**** RAW DATA ****
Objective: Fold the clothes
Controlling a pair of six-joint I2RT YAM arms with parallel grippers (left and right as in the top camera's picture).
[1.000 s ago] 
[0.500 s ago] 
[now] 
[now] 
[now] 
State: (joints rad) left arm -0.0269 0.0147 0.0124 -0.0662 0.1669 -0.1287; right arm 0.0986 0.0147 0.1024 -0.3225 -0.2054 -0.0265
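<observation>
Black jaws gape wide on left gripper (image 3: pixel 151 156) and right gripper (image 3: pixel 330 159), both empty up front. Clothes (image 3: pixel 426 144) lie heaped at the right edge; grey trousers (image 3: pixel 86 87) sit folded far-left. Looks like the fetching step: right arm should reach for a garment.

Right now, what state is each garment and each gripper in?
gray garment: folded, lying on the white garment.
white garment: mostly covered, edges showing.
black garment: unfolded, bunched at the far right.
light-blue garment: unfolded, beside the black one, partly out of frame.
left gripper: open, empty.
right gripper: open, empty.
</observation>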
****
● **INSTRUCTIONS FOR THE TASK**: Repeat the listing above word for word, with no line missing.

● **SOLUTION FOR THIS TASK**:
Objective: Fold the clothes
Controlling a pair of six-joint I2RT YAM arms with parallel grippers (left and right as in the top camera's picture).
[1.000 s ago] 
[0.500 s ago] 
[now] 
[now] 
[now] 
State: (joints rad) left arm -0.0269 0.0147 0.0124 -0.0662 0.1669 -0.1287; right arm 0.0986 0.0147 0.1024 -0.3225 -0.2054 -0.0265
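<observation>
Black jaws gape wide on left gripper (image 3: pixel 151 156) and right gripper (image 3: pixel 330 159), both empty up front. Clothes (image 3: pixel 426 144) lie heaped at the right edge; grey trousers (image 3: pixel 86 87) sit folded far-left. Looks like the fetching step: right arm should reach for a garment.

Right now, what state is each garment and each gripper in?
gray garment: folded, lying on the white garment.
white garment: mostly covered, edges showing.
black garment: unfolded, bunched at the far right.
light-blue garment: unfolded, beside the black one, partly out of frame.
left gripper: open, empty.
right gripper: open, empty.
</observation>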

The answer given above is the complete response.